Der Gründung des Familienunternehmens Allgäuer Handwebereien Thalkirchdorf gingen bereits in mehreren Generationen kaufmännische und handwerkliche Tätigkeiten voraus. Mit der Konzession, in der die Regierung des Oberdonaukreises zu Augsburg am 27. Januar 1837, also vor 140 Jahren, dem ehemaligen Lehrer Carl Hense die Genehmigung zur Errichtung eines Warengeschäfts in Thalkirchdorf gegen eine Gebühr von drei Gulden und 31 Kreuzern erteilte, wurde der Grundstein für die moderne Entwicklung des Familienbetriebes gelegt. Doch geht aus alten Aufzeichnungen hervor, dass auf dem Anwesen Nr. 15 in Thalkirchdorf, heute noch ist hier der Sitz des Unternehmens, schon seit dem Jahr 1690 eine Bäckereigerechtigkeit ausgeübt und ein Warenhandel betrieben wurde. Die Familie Hense ist ein uraltes Allgäuer Geschlecht. Schon vor dem Dreißigjährigen Krieg bis ins Jahr 1762 ist sie in der Ortschaft Hense bei Aach wohnhaft, jetzt zur Marktgemeinde Oberstaufen gehörend. Bar. Die Ortschaft Hense wird als Stammsitz der Familie Hense betrachtet. Weit in die Vergangenheit zurück reicht die Führung eines Siegels mit einem springenden Pferd; die Bedeutung war bisher nicht feststellbar. In späterer Zeit wurde das Wappen mit einem Mühlrad umgeben, als Zeichen für Besitz und Betrieb einer Säge.
Carl Hense sen. wurde 1805 als Sohn eines Landwirts auf Haus Nr. 1 in Thalkirchdorf geboren, studierte und war tätig als Lehrer, bis er im Jahr 1836 in das Anwesen Thalkirchdorf Nr. 15, benannt „An der Säge“ einheiratete, seinen Lehrerberuf aufgab und sich dank der erwähnten Konzession neben dem Betreiben des Sägewerks dem Warenhandel widmete. Der Firmengründer erwarb sich Ansehen als energischer, umsichtiger Geschäftsmann. Auch in der Kommunalpolitik war er tätig, und er wusste beim Bau der Eisenbahnlinie von München nach Lindau, die in Thalkirchdorf die Henseschen Grundstücke durchschnitt, seine Rechte erfolgreich zu verteidigen.
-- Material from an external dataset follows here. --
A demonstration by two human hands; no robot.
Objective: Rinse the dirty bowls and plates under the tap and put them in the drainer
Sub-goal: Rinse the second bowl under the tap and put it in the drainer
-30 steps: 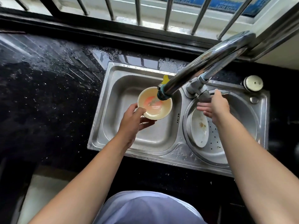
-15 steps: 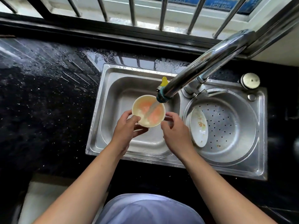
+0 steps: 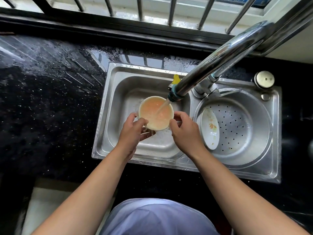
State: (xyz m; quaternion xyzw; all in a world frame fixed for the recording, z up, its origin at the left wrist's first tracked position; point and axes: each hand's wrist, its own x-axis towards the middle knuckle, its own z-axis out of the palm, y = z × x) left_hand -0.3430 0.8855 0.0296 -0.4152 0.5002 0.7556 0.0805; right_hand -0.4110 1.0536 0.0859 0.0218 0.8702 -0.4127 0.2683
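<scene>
A cream bowl (image 3: 153,119) full of orange, cloudy water sits under the running tap (image 3: 211,65) over the left sink basin (image 3: 125,92). My left hand (image 3: 133,129) grips the bowl's near left rim, and water spills over beside it. My right hand (image 3: 184,131) touches the bowl's right rim with thumb and fingers. A dirty white plate (image 3: 210,129) with orange smears leans on its edge against the left wall of the round perforated drainer (image 3: 240,126).
Black wet countertop (image 3: 47,99) lies to the left of the steel sink. A round metal cap (image 3: 265,79) sits at the sink's back right corner. A yellow object (image 3: 176,78) shows behind the spout. Window bars (image 3: 140,7) run along the back.
My right hand left the tap handle and came to the bowl's right rim. The bowl has filled with orange water, which now overflows near my left hand.
</scene>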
Nach dem Tode seiner ersten Frau hatte Carl Hense sen. im Jahr 1851 ein zweites Mal geheiratet, und zwar die 1814 geborene Katharina Gsell aus Wohmbrechts. Im Jahr 1869 starb Carl Hense sen. und seine Frau führte das Geschäft, das Sägewerk und die Landwirtschaft weiter, bis der Besitz im Jahr 1881 auf den erstgeborenen Sohn, Carl Hense jun. überging.
Das väterliche Erbe vermehrt
In der zweiten Generation erhielt Carl Hense jun. nicht nur das väterliche Erbe, vielmehr vergrößerte und verbesserte er die Landwirtschaft und erwarb etlichen Grund, vor allem Wald, hinzu. Carl Hense jun. war 1853 geboren worden, er hatte die Berufe eines Landwirts, Händlers und Sägemüllers erlernt. Im Jahr 1882 heiratete er die 1853 geborene Maria Sohler aus Heimenkirch. In der Zeit seines erfolgreichen Wirkens wurden auch einige Umbauten und Neubauten in dem Heneschen Anwesen durchgeführt.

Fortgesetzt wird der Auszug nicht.